▸ **Exercise prompt**:
Starting at the first line of the listing below, repeat each line exactly until you have repeated the one containing "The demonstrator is"; skip the pictures.

_ _ _ _ _

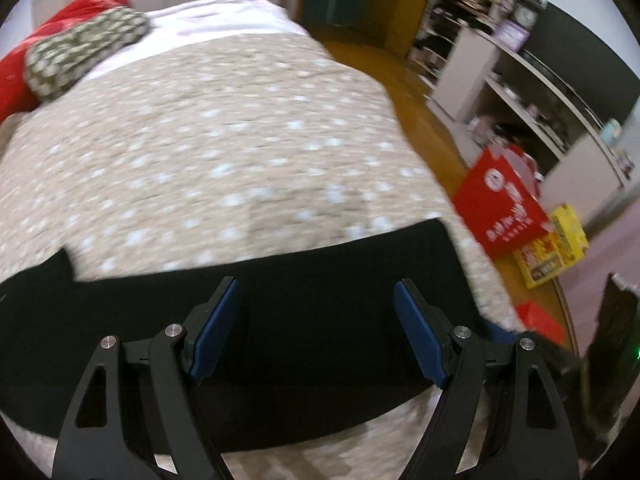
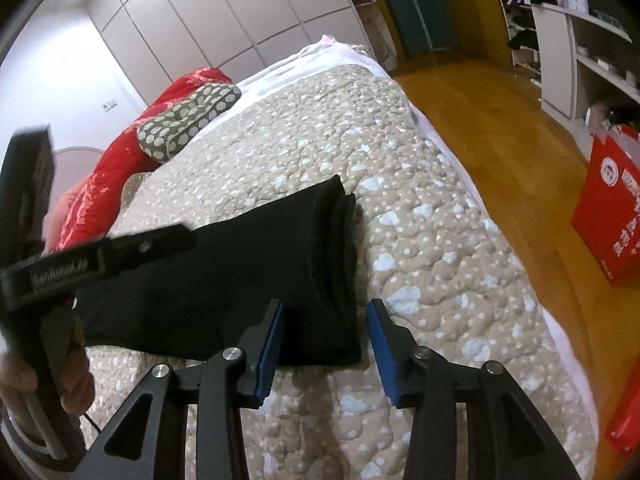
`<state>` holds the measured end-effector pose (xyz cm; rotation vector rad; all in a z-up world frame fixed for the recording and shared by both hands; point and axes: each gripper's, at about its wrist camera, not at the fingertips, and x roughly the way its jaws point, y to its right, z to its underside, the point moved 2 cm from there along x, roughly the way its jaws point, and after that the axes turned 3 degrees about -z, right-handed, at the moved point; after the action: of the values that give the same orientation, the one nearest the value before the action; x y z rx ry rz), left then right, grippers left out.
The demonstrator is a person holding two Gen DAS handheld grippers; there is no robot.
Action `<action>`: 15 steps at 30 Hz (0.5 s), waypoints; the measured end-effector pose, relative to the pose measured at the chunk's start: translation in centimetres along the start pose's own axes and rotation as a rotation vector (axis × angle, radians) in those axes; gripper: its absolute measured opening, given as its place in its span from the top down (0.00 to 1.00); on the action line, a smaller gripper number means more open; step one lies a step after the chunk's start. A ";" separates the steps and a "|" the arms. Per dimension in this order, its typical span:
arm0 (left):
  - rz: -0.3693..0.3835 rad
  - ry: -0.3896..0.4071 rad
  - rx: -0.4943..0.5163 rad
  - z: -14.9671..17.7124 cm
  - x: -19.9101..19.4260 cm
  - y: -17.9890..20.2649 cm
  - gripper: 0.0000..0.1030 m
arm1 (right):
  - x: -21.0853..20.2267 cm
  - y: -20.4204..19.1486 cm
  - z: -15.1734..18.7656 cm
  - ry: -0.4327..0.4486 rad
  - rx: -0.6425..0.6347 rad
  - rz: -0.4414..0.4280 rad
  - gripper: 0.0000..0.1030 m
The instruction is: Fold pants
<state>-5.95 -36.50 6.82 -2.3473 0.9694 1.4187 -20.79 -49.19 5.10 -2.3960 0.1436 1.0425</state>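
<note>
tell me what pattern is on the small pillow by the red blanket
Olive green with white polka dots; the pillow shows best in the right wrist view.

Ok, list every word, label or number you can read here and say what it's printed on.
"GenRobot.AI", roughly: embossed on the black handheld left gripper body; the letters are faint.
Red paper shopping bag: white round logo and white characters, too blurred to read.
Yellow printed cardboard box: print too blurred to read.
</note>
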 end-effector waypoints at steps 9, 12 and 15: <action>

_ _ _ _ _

▸ **Finished exercise**:
`<state>` holds the measured end-effector pose (xyz cm; rotation vector rad; all in a z-up world frame fixed for the recording and shared by both hands; point and axes: each gripper's, at about its wrist camera, not at the fingertips, and x roughly the way its jaws point, y to its right, z to its underside, the point moved 2 cm from there along x, roughly the way its jaws point, and after that the axes turned 3 degrees about -z, right-handed, at the moved point; after the action: of the values that give the same orientation, the one nearest the value before the action; x y z rx ry rz), left then right, grippers left out.
The demonstrator is a person holding two Gen DAS handheld grippers; there is no robot.

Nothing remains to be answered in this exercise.